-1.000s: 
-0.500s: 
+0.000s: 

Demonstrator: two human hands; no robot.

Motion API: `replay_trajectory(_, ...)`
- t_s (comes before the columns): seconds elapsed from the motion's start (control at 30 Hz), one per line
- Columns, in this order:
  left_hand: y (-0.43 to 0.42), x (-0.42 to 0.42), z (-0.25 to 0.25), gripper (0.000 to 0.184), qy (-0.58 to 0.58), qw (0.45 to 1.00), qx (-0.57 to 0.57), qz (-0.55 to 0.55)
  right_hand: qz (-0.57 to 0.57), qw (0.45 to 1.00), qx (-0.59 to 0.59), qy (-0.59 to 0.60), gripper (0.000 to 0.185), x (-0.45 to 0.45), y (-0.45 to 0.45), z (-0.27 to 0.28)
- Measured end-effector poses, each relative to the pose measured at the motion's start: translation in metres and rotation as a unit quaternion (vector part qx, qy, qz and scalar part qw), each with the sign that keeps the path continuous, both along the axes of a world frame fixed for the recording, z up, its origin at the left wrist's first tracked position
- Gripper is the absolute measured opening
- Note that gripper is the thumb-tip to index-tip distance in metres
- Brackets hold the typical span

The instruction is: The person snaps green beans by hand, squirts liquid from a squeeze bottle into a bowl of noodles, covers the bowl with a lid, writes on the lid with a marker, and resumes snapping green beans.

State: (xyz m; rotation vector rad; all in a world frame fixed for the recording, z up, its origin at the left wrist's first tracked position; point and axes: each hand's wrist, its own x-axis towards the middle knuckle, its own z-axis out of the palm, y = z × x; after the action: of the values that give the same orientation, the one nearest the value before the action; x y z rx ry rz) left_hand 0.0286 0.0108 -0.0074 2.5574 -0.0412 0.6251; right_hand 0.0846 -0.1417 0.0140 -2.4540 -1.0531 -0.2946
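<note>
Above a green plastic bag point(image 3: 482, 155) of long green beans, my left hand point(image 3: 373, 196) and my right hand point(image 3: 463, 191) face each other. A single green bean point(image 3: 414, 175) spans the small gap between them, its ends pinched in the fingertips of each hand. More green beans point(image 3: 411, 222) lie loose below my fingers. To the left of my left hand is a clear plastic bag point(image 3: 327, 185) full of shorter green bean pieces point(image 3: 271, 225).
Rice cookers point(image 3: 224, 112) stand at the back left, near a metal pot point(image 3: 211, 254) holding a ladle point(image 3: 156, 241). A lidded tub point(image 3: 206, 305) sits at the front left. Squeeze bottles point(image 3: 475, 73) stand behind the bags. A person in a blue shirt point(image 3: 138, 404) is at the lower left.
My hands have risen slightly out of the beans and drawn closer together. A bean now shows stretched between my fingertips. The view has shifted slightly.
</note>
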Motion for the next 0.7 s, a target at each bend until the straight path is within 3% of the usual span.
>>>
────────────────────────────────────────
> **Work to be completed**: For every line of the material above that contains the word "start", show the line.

> **Written reply**:
- t_s (comes before the columns): seconds elapsed from the motion's start (control at 30 Hz), one per line
- Measured end-effector poses, each relative to the pose measured at the motion's start: translation in metres and rotation as a unit quaternion (vector part qx, qy, qz and scalar part qw), each with the sign that keeps the path continuous, both along the axes of a world frame fixed for the recording, z up, its origin at the left wrist's first tracked position

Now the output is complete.